Google Ngram is a very interesting project which measures the frequency of the occurrence of words in a large body of books published over the last several hundred years. This can be considered somewhat as a measure of public awareness of a certain term, so let’s use it to see how various prominent psychedelic compounds (mescaline, LSD, psilocybin, and MDMA) have risen and fallen in the public consciousness from 1900 to 2000.

The first thing we see is that psychedelic compounds as a whole are a very new concept, entering popular usage only in the middle of the 20th century with knowledge becoming more widespread in the 1960s. The word LSD has an almost overwhelming frequency of use, reflecting the intimate association of the drug with the popular concept of the psychedelic experience. Switching this out for “lysergic acid diethylamide” should allow us to compare relative trends with other psychedelic compounds due to decreased frequency while still maintaining a sensible relation to the original term.

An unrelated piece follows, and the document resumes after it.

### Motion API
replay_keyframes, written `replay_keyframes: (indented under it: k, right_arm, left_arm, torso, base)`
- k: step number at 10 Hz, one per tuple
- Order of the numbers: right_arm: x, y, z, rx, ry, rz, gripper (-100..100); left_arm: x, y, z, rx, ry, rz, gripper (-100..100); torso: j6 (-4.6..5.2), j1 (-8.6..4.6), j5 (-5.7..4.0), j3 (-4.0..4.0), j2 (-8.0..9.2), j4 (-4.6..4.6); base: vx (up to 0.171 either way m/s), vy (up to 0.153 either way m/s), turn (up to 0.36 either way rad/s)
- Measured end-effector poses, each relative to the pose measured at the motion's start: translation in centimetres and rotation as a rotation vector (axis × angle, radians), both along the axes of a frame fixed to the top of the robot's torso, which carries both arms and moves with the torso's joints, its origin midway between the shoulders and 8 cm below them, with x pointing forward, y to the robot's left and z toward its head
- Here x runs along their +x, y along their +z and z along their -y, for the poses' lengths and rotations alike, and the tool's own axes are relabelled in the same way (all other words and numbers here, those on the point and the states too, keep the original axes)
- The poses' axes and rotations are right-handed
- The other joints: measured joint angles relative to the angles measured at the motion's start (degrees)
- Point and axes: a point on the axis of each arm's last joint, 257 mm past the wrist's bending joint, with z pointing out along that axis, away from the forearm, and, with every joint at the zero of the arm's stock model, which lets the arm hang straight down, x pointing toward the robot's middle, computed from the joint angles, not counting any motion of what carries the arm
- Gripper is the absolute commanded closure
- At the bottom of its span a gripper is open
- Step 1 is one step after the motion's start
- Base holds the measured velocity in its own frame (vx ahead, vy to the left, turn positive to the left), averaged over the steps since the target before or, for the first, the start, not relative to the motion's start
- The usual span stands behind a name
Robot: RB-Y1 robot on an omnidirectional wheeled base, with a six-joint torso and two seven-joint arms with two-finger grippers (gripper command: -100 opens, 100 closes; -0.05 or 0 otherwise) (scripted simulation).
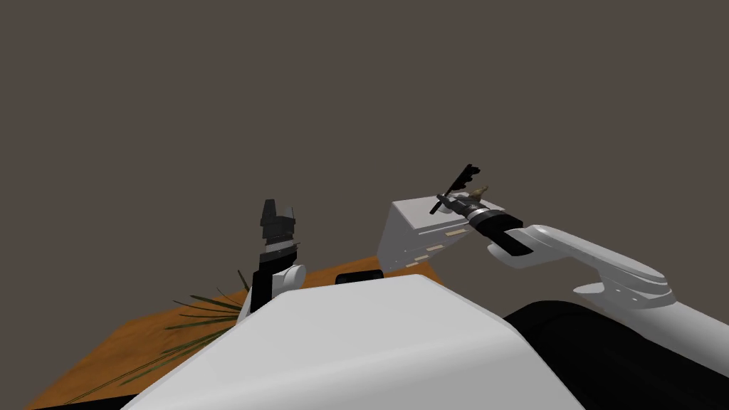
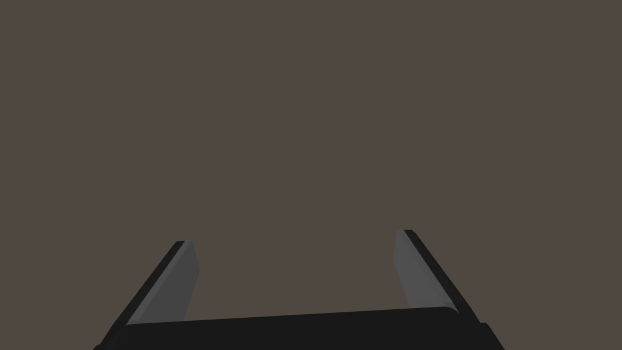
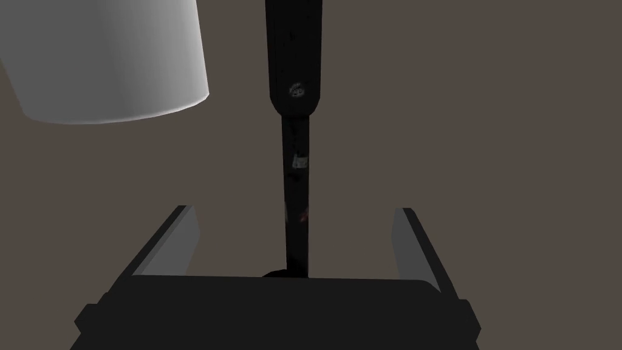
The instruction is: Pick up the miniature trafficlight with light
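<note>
The miniature traffic light is a thin black post with a wider black head. In the head view the traffic light stands slanted on top of a white cabinet. My right gripper is open, and the post rises midway between its fingers without touching either. My right gripper reaches over the cabinet top from the right. My left gripper is raised in front of my chest, and in its wrist view my left gripper is open and holds nothing.
A white cylinder stands close beside the traffic light's head. A small brownish object lies on the cabinet top near my right wrist. Below the cabinet are an orange-brown wooden surface and thin plant leaves.
</note>
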Motion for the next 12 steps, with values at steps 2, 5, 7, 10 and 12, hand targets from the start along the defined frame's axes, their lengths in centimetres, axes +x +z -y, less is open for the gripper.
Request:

This normalizes the dataset somewhat.

Mescaline had been used for thousands of years until it was first isolated and identified in 1897. It slowly grew in the public consciousness until Aldous Huxley’s 1954 work The Doors of Perception thrust the compound into the mainstream.  
LSD (lysergic acid diethylamide) was first consumed by Albert Hofmann in 1943, initially introduced to the market as a psychiatic drug in 1947, and its potential became more clear with corporate and government experiments during the 1950s including the infamous Project MKULTRA. High potency and its positive character led to efficient distribution and widespread use in the 1960s.  
Psilocybin is another ancient compound with sacramental use spanning thousands of years. Vice President of J.P. Morgan and amateur mycologist R. Gordon Wasson travelled to a remote village of Mexico on a rumor that their religion included ingestion of mushrooms. In 1957, he published an article in Life magazine entitled Seeking the Magic Mushroom that did for psilocybin what Huxley did for mescaline.  
MDMA was first synthesized in 1912, but it languished in obscurity until the mid-1970s when Alexander Shulgin, then at University of California, heard from his students about unusual effects of the amphetamine derivative. In 1978 he and David Nichols published the first report on the drug’s psychotropic effect in humans and its use spread among the psychiatric community as an adjunct to therapy. MDMA used in a recreational context was first reported in gay nightclubs in the Dallas area in the early 1980s with usage peaking during the 1990s rave scene.  

Other trends become apparent when we separate our observations geographically. While the opportunity to do this is necessarily limited due to language restrictions, we can compare American English usage with British English usage quite easily from 1950 to 2000.

We can see that MDMA citations peaked in the mid 1990s in American English as the British rave scene made noise in North America, but the trend faded in the US while use continued to climb in British English.